Se la ricerca quantitativa segue un piano rigidamente stabilito a priori ed esprime un processo lineare, la ricerca qualitativa avanza nell’ incertezza, si definisce gradualmente, man mano che procede con le indagini e ha un andamento circolare. Subisce continui adattamenti e aggiustamenti in corso d’opera, per quanto riguarda l’ipotesi di partenza, i metodi di indagine, i partecipanti ecc (Maturana & Varela, 1984).

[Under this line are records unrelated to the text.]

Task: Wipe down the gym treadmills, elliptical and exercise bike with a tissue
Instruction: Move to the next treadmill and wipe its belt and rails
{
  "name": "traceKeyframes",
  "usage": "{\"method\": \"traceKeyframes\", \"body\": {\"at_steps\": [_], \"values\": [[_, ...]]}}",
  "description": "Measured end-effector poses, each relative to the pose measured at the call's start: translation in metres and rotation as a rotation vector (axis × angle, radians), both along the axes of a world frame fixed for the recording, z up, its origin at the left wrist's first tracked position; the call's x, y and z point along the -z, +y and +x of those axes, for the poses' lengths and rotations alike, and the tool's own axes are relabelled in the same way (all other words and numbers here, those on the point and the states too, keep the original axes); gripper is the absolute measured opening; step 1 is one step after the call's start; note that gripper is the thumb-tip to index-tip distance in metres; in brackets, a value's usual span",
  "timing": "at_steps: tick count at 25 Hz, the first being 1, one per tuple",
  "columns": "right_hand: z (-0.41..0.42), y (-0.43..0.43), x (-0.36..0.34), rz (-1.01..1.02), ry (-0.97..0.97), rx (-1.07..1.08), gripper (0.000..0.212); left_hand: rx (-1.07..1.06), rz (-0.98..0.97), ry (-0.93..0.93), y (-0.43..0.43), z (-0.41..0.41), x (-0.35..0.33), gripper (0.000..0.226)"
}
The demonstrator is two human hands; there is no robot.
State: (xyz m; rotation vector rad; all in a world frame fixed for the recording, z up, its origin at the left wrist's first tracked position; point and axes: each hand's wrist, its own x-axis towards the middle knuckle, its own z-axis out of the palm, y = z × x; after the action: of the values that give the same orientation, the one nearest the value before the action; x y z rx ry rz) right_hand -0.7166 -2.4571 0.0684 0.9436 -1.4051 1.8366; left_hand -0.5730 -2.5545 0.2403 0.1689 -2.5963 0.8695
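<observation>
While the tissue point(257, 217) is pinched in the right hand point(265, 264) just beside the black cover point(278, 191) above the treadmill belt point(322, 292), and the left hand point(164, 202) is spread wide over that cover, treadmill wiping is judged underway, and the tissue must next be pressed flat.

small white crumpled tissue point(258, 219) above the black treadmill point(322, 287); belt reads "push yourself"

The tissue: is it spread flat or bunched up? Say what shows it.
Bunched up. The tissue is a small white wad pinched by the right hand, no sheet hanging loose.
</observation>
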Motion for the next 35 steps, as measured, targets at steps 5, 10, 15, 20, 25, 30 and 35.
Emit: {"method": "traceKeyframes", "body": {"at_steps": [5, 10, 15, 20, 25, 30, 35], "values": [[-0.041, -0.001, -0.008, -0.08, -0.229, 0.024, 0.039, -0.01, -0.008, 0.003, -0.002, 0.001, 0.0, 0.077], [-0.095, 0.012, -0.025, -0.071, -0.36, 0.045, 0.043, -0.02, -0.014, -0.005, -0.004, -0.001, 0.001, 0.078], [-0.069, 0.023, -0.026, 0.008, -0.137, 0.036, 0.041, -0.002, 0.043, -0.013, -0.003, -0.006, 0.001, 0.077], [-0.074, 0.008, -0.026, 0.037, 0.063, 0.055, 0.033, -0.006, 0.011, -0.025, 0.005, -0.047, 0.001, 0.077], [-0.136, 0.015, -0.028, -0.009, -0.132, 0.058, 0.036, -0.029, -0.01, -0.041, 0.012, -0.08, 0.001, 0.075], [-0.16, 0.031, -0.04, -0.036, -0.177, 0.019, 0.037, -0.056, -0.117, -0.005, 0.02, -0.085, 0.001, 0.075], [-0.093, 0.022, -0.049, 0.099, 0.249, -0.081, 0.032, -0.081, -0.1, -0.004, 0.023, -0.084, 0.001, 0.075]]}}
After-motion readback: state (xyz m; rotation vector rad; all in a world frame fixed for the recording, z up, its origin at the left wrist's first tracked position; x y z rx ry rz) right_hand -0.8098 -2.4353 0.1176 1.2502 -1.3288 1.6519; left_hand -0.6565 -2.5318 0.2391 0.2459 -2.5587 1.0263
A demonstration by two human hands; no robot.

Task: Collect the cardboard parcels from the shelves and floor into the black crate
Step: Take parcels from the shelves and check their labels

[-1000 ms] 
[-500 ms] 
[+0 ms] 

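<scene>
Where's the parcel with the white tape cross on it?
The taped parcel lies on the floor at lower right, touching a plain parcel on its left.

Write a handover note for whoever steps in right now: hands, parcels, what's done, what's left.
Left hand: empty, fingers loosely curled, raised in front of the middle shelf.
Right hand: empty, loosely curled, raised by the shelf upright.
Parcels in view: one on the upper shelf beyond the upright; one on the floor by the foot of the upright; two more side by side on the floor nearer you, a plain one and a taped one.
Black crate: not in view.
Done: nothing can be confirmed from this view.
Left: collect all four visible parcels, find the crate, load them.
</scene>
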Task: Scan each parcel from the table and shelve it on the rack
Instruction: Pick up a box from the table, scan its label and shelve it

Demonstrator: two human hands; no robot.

Mentre la ricerca sperimentale si fonda sul campionamento statistico, la ricerca qualitativa si fonda sul campionamento teoretico (Flick, 1998). Questo significa che l’estensione e le caratteristiche del campione non sono stabilite rigidamente a priori, ma vengono definite gradualmente, man mano che si procede con l’indagine.
In particolare, prima si seleziona l’oggetto di interesse e poi le persone che possono dare informazioni a riguardo. Il campione generalmente è di piccole dimensioni, poichè il reclutamento dei partecipanti termina quando viene raggiunta la cosiddetta “saturazione teorica” (Glaser e Strauss, 1967), ovvero quando si ritiene che l’aggiunta di ulteriori casi non apporterebbe nessun nuovo contributo alla ricerca.

È importante sottolineare che, se la ricerca quantitativa conduce uno studio “su soggetti”, la ricerca qualitativa lavora “con persone” (Armezzani, 2004). In questo senso, i soggetti non vengono reificati e manipolati a piacimento del ricercatore, ma vengono rispettati e riconosciuti nella loro umanità, come donatori di senso, come centri di esperienza. Così, il partecipante diviene attivo e imprescindibile collaboratore del ricercatore (Cipolletta & Alfredetti, 2008).
Nel corso dell’indagine, ricercatore e partecipanti entrano in accoppiamento strutturale (Maturana & Varela, 1984), che comporta necessariamente un adattamento reciproco tra i sistemi in interazione: di conseguenza, sia il partecipante sia il ricercatore usciranno cambiati e maturati dall’esperienza di ricerca.

Condurre una ricerca qualitativa piuttosto che quantitativa, può essere molto più difficile e faticoso, poiché richiede maggiore responsabilità, esperienza pratica, intuizione, creatività, immaginazione, apertura, flessibilità, capacità di dialogo, competenza relazionale, capacità di analisi, selezione e sintesi.